A Sn.20 GBH is committed when an offender causes really serious physical or psychological harm either intending to cause some degree of harm or being reckless as to whether such harm was caused. It is used for the same level of injury as a s18 GBH but lacks the necessary intent to cause that harm. For example, striking someone while having a glass in your hand that in the heat of the attack you had forgotten you were holding but on impact with the victim it broke causing serious wounding to the victim: a sentencing range of community order to four-year custodial sentence. For the most serious cases of “simple” Sn.20 wounding, a maximum sentence of five years is available; seven if the offence is racially or religiously aggravated.

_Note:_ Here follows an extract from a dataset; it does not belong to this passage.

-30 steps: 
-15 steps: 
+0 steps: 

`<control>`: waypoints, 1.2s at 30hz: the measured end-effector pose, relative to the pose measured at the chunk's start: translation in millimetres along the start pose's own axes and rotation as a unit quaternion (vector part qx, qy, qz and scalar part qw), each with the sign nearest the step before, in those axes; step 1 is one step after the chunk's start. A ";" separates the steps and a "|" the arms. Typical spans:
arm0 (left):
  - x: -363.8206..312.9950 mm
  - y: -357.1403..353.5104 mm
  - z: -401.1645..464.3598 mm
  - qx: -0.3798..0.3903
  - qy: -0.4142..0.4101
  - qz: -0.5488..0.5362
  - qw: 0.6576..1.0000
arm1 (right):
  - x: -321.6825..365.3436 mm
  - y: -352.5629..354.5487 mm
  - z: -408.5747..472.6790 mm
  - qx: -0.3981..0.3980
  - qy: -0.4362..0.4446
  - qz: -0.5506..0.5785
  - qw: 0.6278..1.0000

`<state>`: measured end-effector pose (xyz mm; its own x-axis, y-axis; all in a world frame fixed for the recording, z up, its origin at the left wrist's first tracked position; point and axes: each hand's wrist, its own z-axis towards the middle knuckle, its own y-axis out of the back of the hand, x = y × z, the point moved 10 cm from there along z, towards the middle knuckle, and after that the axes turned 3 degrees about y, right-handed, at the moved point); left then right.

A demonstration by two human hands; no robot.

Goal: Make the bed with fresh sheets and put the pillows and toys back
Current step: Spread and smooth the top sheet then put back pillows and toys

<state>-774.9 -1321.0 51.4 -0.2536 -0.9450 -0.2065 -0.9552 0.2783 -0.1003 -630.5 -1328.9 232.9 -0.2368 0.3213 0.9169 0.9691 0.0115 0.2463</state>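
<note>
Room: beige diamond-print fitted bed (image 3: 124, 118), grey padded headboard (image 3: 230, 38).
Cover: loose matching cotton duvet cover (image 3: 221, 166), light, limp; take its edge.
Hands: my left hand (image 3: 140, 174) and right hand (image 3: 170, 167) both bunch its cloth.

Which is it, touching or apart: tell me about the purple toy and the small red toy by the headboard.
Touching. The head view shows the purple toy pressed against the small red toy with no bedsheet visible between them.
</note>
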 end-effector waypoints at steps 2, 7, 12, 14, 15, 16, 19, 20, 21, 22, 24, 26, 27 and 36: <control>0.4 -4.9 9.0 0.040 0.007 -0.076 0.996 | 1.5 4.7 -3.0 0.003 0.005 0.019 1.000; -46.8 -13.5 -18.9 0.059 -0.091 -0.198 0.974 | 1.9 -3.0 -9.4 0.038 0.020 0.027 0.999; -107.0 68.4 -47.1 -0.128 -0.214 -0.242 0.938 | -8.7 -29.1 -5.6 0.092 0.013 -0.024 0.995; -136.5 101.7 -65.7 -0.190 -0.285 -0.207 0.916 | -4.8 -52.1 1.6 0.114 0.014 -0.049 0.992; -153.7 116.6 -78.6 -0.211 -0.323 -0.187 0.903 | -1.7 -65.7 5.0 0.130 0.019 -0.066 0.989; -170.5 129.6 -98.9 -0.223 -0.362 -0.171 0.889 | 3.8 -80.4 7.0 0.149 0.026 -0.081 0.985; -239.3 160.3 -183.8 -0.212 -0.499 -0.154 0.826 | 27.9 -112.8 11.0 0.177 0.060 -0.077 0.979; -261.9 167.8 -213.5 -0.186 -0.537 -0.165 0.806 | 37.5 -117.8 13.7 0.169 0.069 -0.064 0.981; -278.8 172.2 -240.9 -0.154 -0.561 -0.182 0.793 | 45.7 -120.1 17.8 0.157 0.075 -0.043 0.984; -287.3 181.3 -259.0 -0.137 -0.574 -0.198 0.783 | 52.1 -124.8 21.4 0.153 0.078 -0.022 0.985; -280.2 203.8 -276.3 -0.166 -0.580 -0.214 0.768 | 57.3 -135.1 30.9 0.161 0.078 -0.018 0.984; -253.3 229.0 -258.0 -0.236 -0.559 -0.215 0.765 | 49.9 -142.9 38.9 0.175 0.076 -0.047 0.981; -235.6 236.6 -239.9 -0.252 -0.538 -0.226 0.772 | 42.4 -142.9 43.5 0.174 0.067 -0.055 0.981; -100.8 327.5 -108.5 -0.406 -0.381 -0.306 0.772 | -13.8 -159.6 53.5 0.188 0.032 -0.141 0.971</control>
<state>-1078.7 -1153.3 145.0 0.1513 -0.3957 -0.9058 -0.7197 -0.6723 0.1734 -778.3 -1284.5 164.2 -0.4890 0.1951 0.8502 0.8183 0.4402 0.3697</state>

3. Assault occasioning actual bodily harm (ABH):

An offender commits ABH when s/he either intentionally or recklessly causes physical or psychological harm which is less than really serious but more than transient or merely trifling: eg. a cut requiring stitching or psychological disturbance which is more than fear, distress or panic: a financial penalty rising to a three-year custodial sentence; maximum five to seven years in extreme circumstances.

Away from criminal and civil law, laying aside punishment and its supposed “deterrent” effect, are there any measures licensees can introduce to reduce glassing – or quarrels that might result in glassing? An orderly house – with fully-functioning CCTV – is an obvious good beginning. The manager, and/or the designated premise supervisor ( under the Licensing Act of 2003) needs to be eternally vigilant; prepared to turn away drunkards; wise in accepting or rejecting certain categories of customer; diligent in training bar staff in good customer relations; confident using Pubwatch, DrinkAware, Street Angels, community police, whenever appropriate.

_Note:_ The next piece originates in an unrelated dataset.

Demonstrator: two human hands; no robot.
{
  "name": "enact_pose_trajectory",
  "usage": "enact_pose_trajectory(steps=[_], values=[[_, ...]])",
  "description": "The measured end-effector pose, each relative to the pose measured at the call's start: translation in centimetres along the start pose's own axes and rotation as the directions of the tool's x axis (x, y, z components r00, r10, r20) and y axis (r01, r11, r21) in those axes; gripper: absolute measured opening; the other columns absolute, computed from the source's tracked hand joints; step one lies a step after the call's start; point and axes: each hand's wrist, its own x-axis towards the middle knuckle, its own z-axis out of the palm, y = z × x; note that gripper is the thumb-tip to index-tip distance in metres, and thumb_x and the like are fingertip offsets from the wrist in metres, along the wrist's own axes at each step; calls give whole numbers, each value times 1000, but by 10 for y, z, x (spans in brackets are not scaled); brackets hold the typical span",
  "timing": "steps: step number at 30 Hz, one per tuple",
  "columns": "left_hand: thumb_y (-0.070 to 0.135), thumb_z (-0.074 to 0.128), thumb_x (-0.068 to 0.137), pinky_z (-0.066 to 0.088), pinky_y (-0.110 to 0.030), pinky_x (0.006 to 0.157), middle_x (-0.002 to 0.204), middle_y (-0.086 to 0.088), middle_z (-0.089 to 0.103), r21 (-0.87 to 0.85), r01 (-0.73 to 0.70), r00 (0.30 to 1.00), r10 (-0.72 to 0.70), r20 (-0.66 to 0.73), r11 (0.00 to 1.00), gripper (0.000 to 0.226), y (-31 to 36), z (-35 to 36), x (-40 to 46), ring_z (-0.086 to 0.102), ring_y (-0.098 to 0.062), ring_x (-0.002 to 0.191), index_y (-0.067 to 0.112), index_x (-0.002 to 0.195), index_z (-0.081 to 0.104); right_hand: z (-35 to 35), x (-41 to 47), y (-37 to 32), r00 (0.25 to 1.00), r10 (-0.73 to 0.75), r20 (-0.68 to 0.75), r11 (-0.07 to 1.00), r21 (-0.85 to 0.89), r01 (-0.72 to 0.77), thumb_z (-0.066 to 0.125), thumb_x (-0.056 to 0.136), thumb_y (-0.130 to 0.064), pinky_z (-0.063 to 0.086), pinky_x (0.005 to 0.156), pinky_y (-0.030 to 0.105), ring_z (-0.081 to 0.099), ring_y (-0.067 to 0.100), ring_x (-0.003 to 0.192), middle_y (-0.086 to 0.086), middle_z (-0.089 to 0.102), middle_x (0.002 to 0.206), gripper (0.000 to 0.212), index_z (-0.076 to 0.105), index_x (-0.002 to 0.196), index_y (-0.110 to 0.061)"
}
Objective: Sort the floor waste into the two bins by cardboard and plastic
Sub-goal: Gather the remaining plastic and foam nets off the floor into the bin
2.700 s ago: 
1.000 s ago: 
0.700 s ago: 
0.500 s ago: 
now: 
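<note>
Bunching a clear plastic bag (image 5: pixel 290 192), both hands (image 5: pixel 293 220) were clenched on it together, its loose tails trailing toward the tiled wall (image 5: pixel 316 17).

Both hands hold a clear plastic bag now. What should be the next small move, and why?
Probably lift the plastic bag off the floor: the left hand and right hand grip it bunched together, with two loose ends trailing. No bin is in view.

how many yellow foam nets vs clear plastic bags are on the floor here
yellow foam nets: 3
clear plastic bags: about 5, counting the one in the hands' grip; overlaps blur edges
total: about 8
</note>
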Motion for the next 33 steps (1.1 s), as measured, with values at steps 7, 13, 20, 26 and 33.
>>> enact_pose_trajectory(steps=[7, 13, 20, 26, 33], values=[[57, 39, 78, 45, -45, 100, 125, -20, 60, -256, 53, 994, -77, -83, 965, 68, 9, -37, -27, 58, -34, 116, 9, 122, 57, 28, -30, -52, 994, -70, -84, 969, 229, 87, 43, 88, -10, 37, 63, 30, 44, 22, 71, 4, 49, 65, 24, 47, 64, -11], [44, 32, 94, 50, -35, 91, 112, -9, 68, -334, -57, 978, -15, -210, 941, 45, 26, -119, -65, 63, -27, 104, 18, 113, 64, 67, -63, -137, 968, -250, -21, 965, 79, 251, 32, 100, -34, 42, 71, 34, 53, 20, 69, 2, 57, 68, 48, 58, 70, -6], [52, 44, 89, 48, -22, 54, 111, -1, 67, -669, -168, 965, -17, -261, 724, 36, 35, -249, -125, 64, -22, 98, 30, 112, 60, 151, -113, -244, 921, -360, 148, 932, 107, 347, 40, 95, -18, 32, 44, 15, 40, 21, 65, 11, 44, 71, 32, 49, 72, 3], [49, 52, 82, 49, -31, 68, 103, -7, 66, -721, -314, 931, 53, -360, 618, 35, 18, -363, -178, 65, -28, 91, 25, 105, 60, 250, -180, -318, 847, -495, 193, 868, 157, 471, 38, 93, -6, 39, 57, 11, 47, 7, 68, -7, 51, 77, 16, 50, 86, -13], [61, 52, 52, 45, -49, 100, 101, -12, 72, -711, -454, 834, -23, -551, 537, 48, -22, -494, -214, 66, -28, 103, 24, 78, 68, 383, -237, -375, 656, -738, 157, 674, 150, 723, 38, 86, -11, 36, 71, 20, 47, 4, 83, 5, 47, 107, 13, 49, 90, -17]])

Door Staff – colloquially still called bouncers – also need to be superbly trained, sensitively paired up and deployed. Door staff must be more proficient at de-escalation, diversion and humour than crisis intervention or amplification. Many soor staff already hold security industry certification.

Then, once glass has been accepted as a “criminogenic material”, alternatives to fragile glass need promotion. Such a vexed question: toughened glass? tempered glass? shatterproof glass? plastic glass? Purists say only “real” glass will do. Real glass is shipped from most bottlers and pub suppliers. So the customer must be changed, not the glass. Otherwise, the Government would ban knives, forks, plates, chairs and other pub implements causing injury.

More than half of violent incidents involving adults are alcohol-related
More than half of violent incidents involving adults are alcohol-related (Getty)

All arguments which don’t wash with doctors and nurses. They say two layers of glass bound together by resin are far more difficult to smash; and if less breakable glass does break, injury is averted by a consequent pile of useless oval pellets. Additionally, they point to cinemas, matches and county shows where plastic glass is already compulsory. Moreover, some bottles can be cylindrically shaped with no neck; other bottles can be made of aluminium.

The Home Office recently gave a grant of £175,000 for research into glass innovation: glass four or five times less given to implosion. Definitely a small investment with big return. After all, a safer, more pleasurable drinking environment for the eight out of 10 young adults who choose alcohol is their goal, everyone’s goal.

Not yielding to moral panic, glassing is surely a crime as hideous as it is heinous; a crime so easy to commit, so difficult to forgive, so impossible to repair.